Il nous a fallu plusieurs années pour mener à bien cette vaste entreprise, et à mesure que nous avancions, des œuvres nouvelles venaient au jour, nécessitant des retouches que nos auteurs ont le plus souvent accepté de faire sur épreuves. Il reste forcément un décalage entre rédaction et parution – il y a un moment où il faut arrêter les corrections.
Si généreuse que soit notre éditrice, il a fallu veiller à ne pas dépasser un calibrage total de trois gros volumes. La maison d’édition a donc parfois été obligée d’opérer des coupures. Inversement, et si remarquable qu’ait été le travail des directeurs de secteur, la maison d’édition a pu juger bon d’ajouter quelques articles : leur liste en est donnée à la fin du troisième volume.
Voltaire, dans son Dictionnaire philosophique, le constatait déjà : dans ce type d’ouvrage, le lecteur est invité à faire une bonne partie du travail. Personne probablement, sauf nous, les éditrices, ne lit ce Dictionnaire d’un bout à l’autre. Le lecteur fait son choix, organise son réseau au gré de sa curiosité, de son humeur, de sa recherche : il crée son livre. Nous l’aidons par les tables, les répertoires qui se trouvent à la fin du troisième volume, mais sans lui imposer aucune espèce de choix.

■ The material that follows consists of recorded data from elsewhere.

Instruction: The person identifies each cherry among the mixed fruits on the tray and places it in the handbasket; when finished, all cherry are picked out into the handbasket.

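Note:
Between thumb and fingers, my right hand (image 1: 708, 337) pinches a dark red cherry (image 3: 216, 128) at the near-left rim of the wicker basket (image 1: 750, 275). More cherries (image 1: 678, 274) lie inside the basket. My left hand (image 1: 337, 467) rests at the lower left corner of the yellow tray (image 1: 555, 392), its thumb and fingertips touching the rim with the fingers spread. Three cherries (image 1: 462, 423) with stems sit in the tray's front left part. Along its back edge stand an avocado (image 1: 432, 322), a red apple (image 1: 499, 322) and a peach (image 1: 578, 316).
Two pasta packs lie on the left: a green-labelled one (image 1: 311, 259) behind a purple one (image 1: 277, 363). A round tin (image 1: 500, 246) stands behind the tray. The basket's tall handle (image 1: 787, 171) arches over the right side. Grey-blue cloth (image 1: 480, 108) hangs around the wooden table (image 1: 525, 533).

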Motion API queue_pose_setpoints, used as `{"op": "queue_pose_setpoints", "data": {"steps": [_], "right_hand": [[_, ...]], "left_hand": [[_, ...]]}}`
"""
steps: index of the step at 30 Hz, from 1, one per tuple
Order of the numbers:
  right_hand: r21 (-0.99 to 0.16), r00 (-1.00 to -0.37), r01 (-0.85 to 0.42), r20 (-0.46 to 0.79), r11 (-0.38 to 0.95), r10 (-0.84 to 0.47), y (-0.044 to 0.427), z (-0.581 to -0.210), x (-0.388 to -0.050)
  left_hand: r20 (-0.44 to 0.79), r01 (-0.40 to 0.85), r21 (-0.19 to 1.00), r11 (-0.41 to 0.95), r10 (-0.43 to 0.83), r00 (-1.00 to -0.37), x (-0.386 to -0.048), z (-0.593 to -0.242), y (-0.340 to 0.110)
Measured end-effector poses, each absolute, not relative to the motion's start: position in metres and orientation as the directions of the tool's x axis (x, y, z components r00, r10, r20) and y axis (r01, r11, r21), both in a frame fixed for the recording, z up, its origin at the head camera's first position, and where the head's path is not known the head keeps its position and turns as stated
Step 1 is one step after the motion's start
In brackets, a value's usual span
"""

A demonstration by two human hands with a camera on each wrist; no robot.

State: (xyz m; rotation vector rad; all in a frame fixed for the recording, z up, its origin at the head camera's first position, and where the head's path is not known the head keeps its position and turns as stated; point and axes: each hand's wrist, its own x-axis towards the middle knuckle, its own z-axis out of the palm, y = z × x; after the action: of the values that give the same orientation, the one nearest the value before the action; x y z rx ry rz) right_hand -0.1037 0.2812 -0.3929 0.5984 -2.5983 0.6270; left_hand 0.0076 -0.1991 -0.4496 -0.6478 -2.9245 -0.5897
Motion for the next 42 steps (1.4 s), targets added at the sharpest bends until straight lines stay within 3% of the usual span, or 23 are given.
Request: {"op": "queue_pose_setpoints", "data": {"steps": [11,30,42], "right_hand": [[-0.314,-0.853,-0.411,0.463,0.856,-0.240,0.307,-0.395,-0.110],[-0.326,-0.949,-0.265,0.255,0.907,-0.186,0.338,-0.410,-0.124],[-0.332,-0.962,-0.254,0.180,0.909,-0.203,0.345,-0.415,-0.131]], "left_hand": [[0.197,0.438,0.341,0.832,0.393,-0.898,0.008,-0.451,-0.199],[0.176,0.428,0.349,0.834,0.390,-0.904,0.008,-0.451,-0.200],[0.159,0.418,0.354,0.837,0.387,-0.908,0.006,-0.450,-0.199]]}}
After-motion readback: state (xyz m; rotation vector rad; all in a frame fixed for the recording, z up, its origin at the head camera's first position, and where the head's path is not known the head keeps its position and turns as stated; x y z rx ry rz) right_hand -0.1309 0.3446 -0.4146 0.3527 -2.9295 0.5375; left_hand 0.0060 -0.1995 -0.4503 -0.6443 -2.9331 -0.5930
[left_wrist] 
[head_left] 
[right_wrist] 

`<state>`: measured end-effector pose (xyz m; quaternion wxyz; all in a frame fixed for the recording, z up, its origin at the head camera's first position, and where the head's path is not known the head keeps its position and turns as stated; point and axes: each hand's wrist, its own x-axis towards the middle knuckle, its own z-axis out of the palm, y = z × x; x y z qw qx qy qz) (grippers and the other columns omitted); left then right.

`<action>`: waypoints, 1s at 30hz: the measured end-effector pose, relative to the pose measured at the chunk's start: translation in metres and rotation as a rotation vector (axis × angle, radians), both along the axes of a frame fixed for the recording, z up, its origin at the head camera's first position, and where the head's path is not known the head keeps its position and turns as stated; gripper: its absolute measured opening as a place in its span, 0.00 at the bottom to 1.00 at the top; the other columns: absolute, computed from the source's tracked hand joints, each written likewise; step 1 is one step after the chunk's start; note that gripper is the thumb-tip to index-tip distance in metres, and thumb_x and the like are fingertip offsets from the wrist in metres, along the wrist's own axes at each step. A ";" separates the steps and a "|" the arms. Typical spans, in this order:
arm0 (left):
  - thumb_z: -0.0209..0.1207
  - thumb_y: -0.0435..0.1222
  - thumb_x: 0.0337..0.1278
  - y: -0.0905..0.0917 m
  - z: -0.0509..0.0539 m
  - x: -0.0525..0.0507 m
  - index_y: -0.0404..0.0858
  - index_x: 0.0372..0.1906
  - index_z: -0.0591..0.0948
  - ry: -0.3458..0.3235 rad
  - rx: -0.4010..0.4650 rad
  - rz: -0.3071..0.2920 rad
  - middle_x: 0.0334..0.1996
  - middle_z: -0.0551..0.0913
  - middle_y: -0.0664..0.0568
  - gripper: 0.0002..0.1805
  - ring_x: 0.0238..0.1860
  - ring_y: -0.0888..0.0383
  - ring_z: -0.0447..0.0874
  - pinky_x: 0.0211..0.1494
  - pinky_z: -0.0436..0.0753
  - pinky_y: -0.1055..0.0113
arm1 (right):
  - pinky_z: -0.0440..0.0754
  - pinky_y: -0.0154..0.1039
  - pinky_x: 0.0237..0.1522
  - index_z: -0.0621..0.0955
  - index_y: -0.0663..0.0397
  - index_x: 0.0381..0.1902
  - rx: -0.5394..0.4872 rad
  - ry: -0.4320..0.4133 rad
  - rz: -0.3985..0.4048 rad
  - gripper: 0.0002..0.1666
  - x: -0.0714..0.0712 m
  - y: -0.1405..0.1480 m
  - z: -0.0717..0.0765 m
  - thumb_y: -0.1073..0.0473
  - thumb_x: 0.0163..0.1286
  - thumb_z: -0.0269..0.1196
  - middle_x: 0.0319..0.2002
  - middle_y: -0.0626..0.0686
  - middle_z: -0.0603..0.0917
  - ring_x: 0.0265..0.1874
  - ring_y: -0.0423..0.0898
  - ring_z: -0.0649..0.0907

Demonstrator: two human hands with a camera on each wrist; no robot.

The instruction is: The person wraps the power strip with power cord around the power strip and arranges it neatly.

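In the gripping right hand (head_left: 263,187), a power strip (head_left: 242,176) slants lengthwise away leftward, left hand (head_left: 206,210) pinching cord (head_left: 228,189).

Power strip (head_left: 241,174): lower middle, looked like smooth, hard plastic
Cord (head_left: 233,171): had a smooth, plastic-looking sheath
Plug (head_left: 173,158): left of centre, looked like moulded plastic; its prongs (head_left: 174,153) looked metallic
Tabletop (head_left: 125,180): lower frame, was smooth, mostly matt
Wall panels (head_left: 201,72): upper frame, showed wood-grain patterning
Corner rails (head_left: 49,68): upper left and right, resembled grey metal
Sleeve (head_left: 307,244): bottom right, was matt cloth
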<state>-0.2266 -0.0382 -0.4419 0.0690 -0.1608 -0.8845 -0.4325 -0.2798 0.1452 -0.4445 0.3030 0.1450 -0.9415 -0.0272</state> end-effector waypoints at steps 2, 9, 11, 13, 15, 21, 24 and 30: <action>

Tel homme ne lira peut-être pas ce Dictionnaire comme telle femme : la réception fait le livre. Nous aimerions toucher aussi de jeunes lectrices. Qu’elles aient la curiosité d’ouvrir le Dictionnaire universel des Créatrices en bibliothèque ou ailleurs, et peut-être y puiseront-elles l’énergie de créer à leur tour. La puissance créatrice des femmes ne cessera de s’affirmer, d’inventer ; les nouvelles générations apporteront du neuf. Nous regardons vers l’avenir.